At every bet he maximizes the expected value of the logarithm of his capital. The reason has nothing to do with the value function which he attached to his money, but merely with the fact that it is the logarithm which is additive in repeated bets and to which the law of large numbers applies.

This argument is very general. Let's say we model the wealth \(V_n\) after \(n\) rounds of betting based on the initial wealth \(V_0\) in terms of a function \(f(R, l) = V_{n+1} / V_n\) as

$$ V_n = V_0 f(R, l)^n \tag 1 $$

where \(R\) is a random variable describing the possible outcomes of the game, and \(l\) is the fraction of available money to invest in each round. Then we can derive the following formula for the best \(l\) value:

$$ l_{opt} = \operatorname*{argmax}_l \prod_j f(r_j, l)^{p_j n} = \operatorname*{argmax}_l \sum_j p_j \log f(r_j, l) = \operatorname*{argmax}_l E \left[ \log \frac{V_{n+1}}{V_n} \right] \tag 2 $$

where \(r_j\) are the possible investment outcomes and \(p_j\) are the associated probabilities. The crucial change from random variable \(R\) to outcomes and probabilities \(r_j\) and \(p_j\) is justified by the law of large numbers. Based on the exponential nature of the formula, switching to a logarithmic view feels very natural.

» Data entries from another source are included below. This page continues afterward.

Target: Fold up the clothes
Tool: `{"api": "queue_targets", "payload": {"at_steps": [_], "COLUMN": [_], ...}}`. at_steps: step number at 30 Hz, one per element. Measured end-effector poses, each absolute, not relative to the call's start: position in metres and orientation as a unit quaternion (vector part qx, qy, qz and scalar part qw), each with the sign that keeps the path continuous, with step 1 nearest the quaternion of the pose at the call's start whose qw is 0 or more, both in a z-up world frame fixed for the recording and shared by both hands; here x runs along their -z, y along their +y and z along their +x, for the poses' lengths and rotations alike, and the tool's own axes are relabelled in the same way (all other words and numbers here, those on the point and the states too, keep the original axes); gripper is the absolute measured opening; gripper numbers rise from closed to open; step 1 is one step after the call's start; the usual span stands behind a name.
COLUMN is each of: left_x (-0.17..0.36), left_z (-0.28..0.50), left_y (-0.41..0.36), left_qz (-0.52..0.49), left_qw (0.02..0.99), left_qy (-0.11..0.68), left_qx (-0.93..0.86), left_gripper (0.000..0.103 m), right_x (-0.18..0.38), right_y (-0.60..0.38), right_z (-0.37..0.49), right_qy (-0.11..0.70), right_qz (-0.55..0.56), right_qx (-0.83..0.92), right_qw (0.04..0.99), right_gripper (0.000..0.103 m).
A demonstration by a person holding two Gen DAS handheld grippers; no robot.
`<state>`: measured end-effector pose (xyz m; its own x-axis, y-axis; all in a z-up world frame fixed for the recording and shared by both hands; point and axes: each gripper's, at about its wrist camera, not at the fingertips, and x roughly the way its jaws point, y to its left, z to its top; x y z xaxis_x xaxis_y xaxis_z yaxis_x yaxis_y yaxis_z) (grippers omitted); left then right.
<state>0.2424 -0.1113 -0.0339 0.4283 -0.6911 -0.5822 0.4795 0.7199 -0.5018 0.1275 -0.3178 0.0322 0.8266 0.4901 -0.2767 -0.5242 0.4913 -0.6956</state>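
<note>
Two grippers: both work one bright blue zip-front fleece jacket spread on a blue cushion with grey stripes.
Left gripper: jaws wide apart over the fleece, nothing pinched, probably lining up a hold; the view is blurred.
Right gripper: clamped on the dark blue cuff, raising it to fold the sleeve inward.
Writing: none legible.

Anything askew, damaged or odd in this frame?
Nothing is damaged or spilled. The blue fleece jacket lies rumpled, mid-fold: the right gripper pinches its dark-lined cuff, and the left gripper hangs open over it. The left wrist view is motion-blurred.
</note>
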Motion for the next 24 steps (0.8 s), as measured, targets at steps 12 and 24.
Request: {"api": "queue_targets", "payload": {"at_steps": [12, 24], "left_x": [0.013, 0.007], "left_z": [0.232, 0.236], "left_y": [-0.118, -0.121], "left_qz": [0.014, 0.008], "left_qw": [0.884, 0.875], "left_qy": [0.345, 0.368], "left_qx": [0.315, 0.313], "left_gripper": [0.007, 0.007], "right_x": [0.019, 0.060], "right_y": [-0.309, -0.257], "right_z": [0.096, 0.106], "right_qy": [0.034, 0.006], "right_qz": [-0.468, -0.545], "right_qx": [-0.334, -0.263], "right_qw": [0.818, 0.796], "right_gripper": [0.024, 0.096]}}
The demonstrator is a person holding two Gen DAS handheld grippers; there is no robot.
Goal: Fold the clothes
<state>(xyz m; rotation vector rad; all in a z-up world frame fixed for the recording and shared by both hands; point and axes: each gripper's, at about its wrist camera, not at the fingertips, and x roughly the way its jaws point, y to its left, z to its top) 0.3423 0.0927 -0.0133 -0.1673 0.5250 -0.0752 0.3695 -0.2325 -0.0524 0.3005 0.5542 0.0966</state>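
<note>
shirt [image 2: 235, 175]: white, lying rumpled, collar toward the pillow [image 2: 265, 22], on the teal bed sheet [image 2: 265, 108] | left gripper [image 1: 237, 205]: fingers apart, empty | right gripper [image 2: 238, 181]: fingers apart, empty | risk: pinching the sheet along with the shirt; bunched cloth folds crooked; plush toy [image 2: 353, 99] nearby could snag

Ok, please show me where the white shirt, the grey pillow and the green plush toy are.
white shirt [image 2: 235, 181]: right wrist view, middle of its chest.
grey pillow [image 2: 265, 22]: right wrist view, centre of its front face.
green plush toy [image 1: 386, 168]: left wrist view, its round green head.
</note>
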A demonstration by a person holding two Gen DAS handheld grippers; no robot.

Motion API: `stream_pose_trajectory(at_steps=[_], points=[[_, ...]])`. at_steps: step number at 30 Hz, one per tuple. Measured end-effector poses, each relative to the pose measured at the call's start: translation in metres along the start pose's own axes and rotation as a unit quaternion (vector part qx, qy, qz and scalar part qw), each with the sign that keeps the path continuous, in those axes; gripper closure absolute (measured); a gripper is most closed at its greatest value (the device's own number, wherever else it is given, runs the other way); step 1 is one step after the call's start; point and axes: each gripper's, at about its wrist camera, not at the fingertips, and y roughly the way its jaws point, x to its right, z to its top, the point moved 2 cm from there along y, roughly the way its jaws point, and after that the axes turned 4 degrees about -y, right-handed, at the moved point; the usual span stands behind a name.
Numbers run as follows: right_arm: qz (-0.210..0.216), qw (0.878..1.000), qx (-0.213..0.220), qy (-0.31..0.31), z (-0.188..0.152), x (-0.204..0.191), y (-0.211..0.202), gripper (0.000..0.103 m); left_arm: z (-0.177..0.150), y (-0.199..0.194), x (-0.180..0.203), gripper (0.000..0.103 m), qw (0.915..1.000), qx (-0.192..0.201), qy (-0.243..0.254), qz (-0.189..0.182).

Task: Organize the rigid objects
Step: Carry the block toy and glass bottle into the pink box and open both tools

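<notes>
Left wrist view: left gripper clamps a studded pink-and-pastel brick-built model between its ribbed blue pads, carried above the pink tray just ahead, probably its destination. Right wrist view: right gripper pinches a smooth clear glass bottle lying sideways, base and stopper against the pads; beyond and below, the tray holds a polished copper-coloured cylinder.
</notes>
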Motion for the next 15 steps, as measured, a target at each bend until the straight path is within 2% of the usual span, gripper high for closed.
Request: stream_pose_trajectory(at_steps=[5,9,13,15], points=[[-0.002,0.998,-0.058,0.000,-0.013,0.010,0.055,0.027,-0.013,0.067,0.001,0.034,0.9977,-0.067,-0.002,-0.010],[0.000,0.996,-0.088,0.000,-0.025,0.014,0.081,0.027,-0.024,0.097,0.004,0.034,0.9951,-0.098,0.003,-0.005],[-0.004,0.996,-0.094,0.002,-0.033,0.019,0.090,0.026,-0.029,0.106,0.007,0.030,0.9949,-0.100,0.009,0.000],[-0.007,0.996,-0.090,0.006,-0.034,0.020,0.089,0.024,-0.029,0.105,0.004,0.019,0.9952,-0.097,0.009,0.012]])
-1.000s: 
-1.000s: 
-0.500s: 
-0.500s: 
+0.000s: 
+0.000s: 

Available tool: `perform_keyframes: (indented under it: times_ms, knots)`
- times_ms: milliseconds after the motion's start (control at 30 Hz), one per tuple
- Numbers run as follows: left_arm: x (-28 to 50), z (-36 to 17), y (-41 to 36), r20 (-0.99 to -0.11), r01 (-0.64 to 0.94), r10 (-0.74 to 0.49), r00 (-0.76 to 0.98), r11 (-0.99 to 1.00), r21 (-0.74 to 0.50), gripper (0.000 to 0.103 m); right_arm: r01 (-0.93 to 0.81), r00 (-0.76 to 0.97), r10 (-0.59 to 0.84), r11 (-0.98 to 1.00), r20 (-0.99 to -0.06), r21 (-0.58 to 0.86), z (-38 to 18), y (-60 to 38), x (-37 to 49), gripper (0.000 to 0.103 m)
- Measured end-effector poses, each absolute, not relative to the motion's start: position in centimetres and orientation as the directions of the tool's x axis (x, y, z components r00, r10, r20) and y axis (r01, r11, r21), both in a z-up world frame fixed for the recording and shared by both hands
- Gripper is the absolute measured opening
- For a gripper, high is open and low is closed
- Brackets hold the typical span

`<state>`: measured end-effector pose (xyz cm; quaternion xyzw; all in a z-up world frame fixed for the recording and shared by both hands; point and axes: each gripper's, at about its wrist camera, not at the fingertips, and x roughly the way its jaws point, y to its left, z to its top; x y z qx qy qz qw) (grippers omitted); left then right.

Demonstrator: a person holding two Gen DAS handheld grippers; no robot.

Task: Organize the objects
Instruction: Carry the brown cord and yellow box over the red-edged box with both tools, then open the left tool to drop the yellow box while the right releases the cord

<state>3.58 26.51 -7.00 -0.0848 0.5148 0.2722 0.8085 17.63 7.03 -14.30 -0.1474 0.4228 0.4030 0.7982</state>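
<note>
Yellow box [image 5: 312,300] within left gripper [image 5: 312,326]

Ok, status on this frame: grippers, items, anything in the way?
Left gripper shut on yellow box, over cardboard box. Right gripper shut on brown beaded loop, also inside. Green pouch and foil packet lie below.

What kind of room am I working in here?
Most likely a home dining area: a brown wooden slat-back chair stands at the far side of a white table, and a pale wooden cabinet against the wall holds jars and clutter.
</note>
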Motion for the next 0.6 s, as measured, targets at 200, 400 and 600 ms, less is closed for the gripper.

Consequently, neither the details of the game — represented by the random variable \(R\) — nor the exact form of the per-round return \(f\) matter. Any iterative scheme with reinvestment of profits should be representable in the form of equation (1), leading to the logarithm in solution (2). Beyond the origin of the logarithm, this analysis also shows the universality of the Kelly derivation.

Unfortunately, this argument is mostly skipped in online discussions. Often the logarithm is not justified at all, or it is treated as "genius from the 1950s says: use \(\log\)". Sometimes the result is also linked to utility theory, which posits that having twice the money is not twice as useful. While utility theory may be true, reasonable people can disagree on their utility function — exactly how useful more or less money is to them. However, Kelly's result is not grounded in utility, and the \(\log\) does not represent logarithmic utility of money. Consequently, even people who disagree on their utility function should agree that the Kelly criterion is the fastest way to gain wealth.

I hope this post shed some light on the reasoning behind the Kelly decision scheme. If you're interested in a Jupyter Notebook containing several interactive plots that really helped me understand this material, you can find it here.

In the next post, we'll take a closer look at the relation of the Kelly criterion to expected values.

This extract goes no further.